◆ PROBLEM TO WORK ON:
Word for word, repeat the data; no picture should appear in the result.

◆ AVAILABLE DATA:
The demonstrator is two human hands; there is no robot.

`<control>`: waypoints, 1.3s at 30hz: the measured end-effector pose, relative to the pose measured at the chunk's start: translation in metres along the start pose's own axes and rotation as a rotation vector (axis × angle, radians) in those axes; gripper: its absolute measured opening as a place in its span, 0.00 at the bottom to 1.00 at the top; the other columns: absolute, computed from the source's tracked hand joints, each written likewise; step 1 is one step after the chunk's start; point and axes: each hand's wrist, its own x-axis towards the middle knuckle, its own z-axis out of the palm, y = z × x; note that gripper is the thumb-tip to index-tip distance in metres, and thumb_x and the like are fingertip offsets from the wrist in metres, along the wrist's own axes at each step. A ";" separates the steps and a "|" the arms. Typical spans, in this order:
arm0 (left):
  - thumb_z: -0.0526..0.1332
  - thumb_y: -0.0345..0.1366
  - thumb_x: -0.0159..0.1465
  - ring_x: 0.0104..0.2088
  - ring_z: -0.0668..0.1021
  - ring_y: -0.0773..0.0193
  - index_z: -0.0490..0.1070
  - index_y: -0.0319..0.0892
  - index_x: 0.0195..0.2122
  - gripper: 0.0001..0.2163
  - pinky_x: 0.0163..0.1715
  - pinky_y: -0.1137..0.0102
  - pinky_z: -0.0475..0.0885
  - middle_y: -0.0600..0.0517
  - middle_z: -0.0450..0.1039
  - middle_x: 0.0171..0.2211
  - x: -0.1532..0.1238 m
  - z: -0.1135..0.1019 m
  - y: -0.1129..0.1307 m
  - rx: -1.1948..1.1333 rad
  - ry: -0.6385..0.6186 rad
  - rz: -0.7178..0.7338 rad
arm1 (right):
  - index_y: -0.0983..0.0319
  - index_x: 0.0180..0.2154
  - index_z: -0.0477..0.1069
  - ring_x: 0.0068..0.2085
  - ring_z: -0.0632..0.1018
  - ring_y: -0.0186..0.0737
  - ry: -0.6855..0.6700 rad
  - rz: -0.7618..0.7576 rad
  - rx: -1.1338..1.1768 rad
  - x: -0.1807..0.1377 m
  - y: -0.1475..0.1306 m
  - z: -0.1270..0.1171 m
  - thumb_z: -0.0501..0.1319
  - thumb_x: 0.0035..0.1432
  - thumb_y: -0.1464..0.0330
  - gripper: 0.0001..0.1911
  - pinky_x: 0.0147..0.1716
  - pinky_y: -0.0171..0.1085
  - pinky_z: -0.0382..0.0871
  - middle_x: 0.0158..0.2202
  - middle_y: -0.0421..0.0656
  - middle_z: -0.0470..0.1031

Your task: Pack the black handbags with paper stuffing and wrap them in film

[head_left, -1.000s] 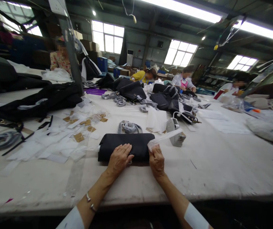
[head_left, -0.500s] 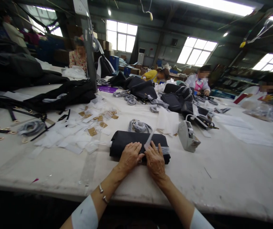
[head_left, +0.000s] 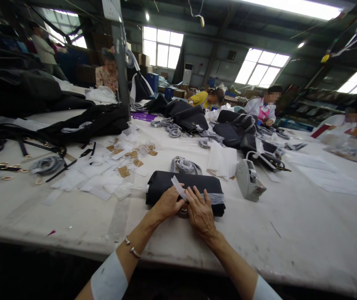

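Observation:
A black bag [head_left: 162, 182], folded into a flat bundle, lies on the table in front of me. Clear wrapping [head_left: 215, 198] runs across its right part. At its middle a translucent white strip [head_left: 178, 187] sticks up, its loose end leaning left. My left hand [head_left: 168, 203] is closed on this strip between thumb and fingers. Stretched out flat, the fingers of my right hand [head_left: 201, 211] press on the bag beside the strip's lower end. A small metal fitting [head_left: 183, 210] shows between my hands at the bag's near edge. Behind the bag rests a coiled, wrapped strap [head_left: 185, 165].
Right of the bag stands a grey tape dispenser [head_left: 247, 183]. White sheets [head_left: 223, 160] lie behind it. To the left are scattered white slips [head_left: 87, 177], brown tags [head_left: 123, 171] and straps with gold clasps [head_left: 6, 168]. Black bags [head_left: 190, 118] pile up farther back, where several people work.
The strip's loose end has swung from leaning right to leaning left. My left hand has gone from lying flat on the bag to gripping the strip; my right hand stays on the bag.

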 end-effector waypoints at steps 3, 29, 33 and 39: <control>0.66 0.39 0.54 0.51 0.74 0.52 0.71 0.39 0.46 0.19 0.54 0.59 0.69 0.40 0.71 0.51 0.001 -0.003 0.002 -0.070 0.033 -0.072 | 0.60 0.64 0.55 0.64 0.58 0.48 -0.005 0.012 0.003 0.001 -0.003 -0.002 0.49 0.63 0.72 0.27 0.64 0.55 0.41 0.62 0.45 0.63; 0.47 0.29 0.60 0.38 0.80 0.61 0.64 0.40 0.36 0.08 0.42 0.64 0.74 0.48 0.68 0.37 0.004 -0.001 -0.003 -0.249 0.284 -0.181 | 0.56 0.63 0.55 0.66 0.54 0.52 0.093 0.046 -0.034 -0.008 -0.005 -0.003 0.51 0.63 0.72 0.27 0.62 0.63 0.36 0.64 0.46 0.59; 0.47 0.30 0.61 0.38 0.80 0.62 0.64 0.41 0.35 0.08 0.42 0.65 0.74 0.48 0.69 0.37 0.003 -0.002 -0.002 -0.286 0.297 -0.202 | 0.56 0.62 0.58 0.65 0.56 0.51 0.064 0.024 -0.042 -0.005 -0.007 -0.005 0.51 0.64 0.73 0.25 0.62 0.63 0.36 0.62 0.44 0.61; 0.52 0.35 0.61 0.36 0.79 0.62 0.68 0.42 0.30 0.07 0.40 0.68 0.73 0.50 0.74 0.34 0.001 -0.012 0.002 -0.370 0.311 -0.260 | 0.62 0.65 0.52 0.66 0.54 0.46 -0.029 -0.073 -0.034 -0.004 -0.004 -0.001 0.47 0.63 0.77 0.29 0.64 0.53 0.44 0.64 0.45 0.58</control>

◆ ANSWER TO THIS TASK:
The demonstrator is two human hands; there is no robot.

`<control>`: waypoints, 1.3s at 30hz: the measured end-effector pose, relative to the pose measured at the chunk's start: translation in metres along the start pose's own axes and rotation as a rotation vector (axis × angle, radians) in those axes; gripper: its absolute measured opening as a place in its span, 0.00 at the bottom to 1.00 at the top; the other columns: absolute, computed from the source's tracked hand joints, each written likewise; step 1 is one step after the chunk's start; point and axes: each hand's wrist, its own x-axis towards the middle knuckle, its own z-axis out of the palm, y = z × x; note that gripper is the thumb-tip to index-tip distance in metres, and thumb_x and the like are fingertip offsets from the wrist in metres, along the wrist's own axes at each step. A ";" separates the steps and a "|" the arms. Typical spans, in this order:
arm0 (left):
  - thumb_z: -0.0526..0.1332
  - thumb_y: -0.0345..0.1366
  - thumb_x: -0.0159..0.1465
  - ring_x: 0.0104..0.2088
  - ring_z: -0.0668..0.1021
  - ring_y: -0.0773..0.0193
  - index_z: -0.0490..0.1070
  - index_y: -0.0319..0.0892
  - index_x: 0.0195..0.2122
  - gripper: 0.0001..0.2163
  - pinky_x: 0.0163..0.1715
  - pinky_y: -0.1137..0.0102
  - pinky_z: -0.0475..0.0885
  - middle_y: -0.0600..0.0517
  - middle_z: -0.0450..0.1039
  - middle_x: 0.0171..0.2211
  - x: -0.1532..0.1238 m
  - z: -0.1135..0.1019 m
  - y: -0.1129..0.1307 m
  - rx: -1.1948..1.1333 rad
  - ry: -0.6385..0.6186 rad
  - rz: -0.7178..0.7338 rad
arm1 (right):
  - index_y: -0.0983..0.0319
  - index_x: 0.0180..0.2154
  - index_z: -0.0477..0.1069
  - ring_x: 0.0068..0.2085
  - ring_z: -0.0632..0.1018
  - ring_y: -0.0186..0.0737
  - ry: -0.6855..0.6700 rad
  - rz: -0.7618..0.7576 rad
  - rx: -1.1338..1.1768 rad
  - x: -0.1807..0.1377 m
  - y: -0.1475..0.1306 m
  - z: -0.1270..0.1171 m
  - thumb_z: -0.0501..0.1319
  - thumb_x: 0.0035..0.1432
  - thumb_y: -0.1464..0.0330
  - gripper: 0.0001..0.1911
  - pinky_x: 0.0147..0.1716
  - pinky_y: -0.0171..0.1085
  - pinky_z: -0.0382..0.0871
  - middle_x: 0.0158..0.2202
  - middle_y: -0.0421..0.0656
  - middle_z: -0.0470..0.1031

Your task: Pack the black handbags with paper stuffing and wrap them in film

[head_left, -1.000s] 
[head_left, -0.500s] 
[head_left, +0.000s] 

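Observation:
A black bag [head_left: 162, 182], folded into a flat bundle, lies on the table in front of me. Clear wrapping [head_left: 215, 198] runs across its right part. At its middle a translucent white strip [head_left: 178, 187] sticks up, its loose end leaning left. My left hand [head_left: 168, 203] is closed on this strip between thumb and fingers. Stretched out flat, the fingers of my right hand [head_left: 201, 211] press on the bag beside the strip's lower end. A small metal fitting [head_left: 183, 210] shows between my hands at the bag's near edge. Behind the bag rests a coiled, wrapped strap [head_left: 185, 165].
Right of the bag stands a grey tape dispenser [head_left: 247, 183]. White sheets [head_left: 223, 160] lie behind it. To the left are scattered white slips [head_left: 87, 177], brown tags [head_left: 123, 171] and straps with gold clasps [head_left: 6, 168]. Black bags [head_left: 190, 118] pile up farther back, where several people work.
The strip's loose end has swung from leaning right to leaning left. My left hand has gone from lying flat on the bag to gripping the strip; my right hand stays on the bag.
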
 end-effector waypoints at steps 3, 29, 33 and 39: <control>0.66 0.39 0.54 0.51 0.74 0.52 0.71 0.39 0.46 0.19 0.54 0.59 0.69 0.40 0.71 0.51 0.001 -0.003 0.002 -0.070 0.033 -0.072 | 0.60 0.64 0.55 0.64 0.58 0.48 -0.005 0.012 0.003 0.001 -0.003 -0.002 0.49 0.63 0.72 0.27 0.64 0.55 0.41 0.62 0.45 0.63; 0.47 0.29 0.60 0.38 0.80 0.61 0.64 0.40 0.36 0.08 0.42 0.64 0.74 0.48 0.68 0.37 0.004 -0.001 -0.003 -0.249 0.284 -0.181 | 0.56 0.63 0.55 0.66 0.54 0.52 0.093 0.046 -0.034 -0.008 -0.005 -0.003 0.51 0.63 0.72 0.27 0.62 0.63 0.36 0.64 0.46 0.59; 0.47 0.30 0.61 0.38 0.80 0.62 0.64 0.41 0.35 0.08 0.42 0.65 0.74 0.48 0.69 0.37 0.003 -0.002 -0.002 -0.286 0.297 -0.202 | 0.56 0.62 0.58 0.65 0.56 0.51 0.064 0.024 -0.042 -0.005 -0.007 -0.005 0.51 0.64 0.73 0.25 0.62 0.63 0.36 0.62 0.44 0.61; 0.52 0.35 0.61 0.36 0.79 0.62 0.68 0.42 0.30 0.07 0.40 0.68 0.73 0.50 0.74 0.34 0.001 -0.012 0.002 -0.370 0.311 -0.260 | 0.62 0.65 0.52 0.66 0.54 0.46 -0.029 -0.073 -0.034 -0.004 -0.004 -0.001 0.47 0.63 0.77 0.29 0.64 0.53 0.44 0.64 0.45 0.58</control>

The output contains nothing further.